*Task prompt*
Quote exactly and only this range of lines in the data below: the line that holds "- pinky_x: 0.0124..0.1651" to the line that holds "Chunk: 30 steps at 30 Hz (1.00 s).", both included.

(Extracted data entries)

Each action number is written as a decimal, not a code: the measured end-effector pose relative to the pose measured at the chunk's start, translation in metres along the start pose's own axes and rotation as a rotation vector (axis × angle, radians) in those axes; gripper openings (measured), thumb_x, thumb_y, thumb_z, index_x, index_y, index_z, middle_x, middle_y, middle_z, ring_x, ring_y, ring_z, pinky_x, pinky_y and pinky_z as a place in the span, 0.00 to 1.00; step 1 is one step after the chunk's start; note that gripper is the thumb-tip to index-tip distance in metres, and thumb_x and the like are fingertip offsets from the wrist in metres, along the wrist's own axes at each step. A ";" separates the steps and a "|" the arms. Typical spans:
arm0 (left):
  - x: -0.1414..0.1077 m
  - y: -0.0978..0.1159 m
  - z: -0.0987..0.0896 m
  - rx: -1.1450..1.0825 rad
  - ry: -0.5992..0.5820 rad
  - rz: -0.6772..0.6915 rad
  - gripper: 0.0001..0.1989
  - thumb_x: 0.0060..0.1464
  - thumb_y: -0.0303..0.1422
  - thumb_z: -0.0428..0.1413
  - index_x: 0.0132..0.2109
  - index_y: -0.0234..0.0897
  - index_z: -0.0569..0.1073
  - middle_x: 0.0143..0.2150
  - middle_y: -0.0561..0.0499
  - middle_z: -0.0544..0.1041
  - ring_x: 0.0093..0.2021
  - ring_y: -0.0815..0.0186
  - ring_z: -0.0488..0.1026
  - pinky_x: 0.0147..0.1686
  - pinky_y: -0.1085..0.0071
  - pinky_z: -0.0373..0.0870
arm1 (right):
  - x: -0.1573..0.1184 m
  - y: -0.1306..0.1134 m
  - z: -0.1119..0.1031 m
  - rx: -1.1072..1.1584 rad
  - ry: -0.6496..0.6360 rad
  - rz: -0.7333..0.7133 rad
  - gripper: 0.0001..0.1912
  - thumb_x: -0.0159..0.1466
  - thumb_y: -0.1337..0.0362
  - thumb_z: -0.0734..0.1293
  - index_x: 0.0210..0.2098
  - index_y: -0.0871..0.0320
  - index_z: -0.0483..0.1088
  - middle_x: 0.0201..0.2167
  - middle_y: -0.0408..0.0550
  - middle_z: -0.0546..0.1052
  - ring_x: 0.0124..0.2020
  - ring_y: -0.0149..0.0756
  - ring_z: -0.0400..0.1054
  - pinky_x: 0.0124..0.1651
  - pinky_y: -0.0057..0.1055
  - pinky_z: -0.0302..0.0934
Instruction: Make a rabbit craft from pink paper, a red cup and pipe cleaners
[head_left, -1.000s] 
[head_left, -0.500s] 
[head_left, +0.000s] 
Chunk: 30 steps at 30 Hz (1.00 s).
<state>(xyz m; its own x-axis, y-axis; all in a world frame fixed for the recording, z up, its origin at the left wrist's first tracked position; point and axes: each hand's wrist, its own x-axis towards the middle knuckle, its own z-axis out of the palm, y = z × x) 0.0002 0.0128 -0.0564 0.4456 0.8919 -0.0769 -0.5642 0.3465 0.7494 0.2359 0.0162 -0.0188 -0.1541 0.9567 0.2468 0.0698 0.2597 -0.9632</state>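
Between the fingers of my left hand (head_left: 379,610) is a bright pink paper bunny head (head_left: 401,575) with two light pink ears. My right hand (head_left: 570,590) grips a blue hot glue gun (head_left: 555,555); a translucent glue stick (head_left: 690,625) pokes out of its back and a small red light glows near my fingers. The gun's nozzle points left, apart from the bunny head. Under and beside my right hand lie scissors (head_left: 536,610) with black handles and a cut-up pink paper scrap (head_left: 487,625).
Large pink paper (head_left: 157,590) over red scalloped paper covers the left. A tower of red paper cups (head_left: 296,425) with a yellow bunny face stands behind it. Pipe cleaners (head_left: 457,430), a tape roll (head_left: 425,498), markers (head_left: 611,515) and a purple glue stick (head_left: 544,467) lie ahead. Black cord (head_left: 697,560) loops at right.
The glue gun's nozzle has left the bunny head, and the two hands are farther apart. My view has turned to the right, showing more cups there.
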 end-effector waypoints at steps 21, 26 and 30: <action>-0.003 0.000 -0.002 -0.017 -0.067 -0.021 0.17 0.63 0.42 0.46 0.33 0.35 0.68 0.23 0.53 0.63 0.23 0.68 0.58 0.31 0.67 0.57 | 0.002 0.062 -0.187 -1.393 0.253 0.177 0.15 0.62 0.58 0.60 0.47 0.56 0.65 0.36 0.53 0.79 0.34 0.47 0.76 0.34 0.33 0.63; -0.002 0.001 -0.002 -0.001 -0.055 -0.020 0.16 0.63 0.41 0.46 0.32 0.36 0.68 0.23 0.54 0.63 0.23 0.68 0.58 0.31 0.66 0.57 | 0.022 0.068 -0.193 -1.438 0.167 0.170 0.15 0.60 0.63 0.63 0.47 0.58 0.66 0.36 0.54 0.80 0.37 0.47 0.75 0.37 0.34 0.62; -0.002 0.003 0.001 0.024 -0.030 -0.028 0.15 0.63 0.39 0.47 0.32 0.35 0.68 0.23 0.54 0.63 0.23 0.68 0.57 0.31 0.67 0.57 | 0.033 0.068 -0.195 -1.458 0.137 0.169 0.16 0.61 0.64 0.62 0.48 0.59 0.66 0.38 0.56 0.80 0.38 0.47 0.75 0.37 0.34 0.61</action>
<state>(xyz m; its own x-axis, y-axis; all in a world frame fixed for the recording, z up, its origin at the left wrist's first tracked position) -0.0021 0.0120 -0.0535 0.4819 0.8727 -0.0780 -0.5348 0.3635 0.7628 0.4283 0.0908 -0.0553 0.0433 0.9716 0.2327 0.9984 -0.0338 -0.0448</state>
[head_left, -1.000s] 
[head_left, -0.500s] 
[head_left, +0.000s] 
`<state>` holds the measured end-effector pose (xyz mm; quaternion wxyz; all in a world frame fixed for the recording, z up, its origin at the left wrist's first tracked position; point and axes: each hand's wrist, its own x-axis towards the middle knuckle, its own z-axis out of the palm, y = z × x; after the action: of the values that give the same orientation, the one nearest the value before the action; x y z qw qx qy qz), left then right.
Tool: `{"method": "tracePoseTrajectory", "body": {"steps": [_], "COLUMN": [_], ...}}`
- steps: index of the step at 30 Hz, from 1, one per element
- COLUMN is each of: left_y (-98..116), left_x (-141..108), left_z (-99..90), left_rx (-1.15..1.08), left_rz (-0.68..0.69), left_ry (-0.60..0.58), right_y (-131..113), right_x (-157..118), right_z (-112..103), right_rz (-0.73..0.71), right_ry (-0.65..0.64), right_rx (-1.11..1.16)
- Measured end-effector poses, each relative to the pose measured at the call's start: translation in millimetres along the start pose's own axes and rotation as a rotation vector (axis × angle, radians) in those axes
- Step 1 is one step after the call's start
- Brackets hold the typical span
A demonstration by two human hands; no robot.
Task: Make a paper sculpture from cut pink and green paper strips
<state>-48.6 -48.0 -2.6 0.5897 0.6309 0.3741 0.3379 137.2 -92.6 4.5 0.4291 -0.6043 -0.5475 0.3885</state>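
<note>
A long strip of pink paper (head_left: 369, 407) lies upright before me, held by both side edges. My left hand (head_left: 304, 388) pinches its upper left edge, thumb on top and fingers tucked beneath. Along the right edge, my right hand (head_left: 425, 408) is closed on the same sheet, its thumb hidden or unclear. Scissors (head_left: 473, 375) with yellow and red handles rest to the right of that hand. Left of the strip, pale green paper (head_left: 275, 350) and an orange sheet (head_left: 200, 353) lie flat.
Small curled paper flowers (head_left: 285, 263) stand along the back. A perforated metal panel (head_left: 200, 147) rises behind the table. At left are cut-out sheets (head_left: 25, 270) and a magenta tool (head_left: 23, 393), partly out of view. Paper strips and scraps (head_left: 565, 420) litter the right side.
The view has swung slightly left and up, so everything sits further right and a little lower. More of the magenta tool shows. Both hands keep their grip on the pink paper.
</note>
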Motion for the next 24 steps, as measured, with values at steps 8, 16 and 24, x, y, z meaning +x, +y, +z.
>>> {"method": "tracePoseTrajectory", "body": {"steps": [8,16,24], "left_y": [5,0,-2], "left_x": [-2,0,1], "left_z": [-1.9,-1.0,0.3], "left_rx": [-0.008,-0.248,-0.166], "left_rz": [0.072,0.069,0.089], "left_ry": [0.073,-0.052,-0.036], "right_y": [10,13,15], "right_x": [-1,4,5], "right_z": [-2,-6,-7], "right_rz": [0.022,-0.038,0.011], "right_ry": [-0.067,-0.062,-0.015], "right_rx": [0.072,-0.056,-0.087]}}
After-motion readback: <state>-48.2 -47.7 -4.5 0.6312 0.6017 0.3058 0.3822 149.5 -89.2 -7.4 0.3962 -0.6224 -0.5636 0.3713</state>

*Written answer*
  - pinky_x: 0.0124..0.1651
  - pinky_y: -0.0057..0.1055
  - pinky_z: -0.0302..0.0934
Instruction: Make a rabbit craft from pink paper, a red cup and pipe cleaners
[head_left, -1.000s] 
[head_left, -0.500s] 
[head_left, +0.000s] 
Chunk: 30 steps at 30 Hz (1.00 s).

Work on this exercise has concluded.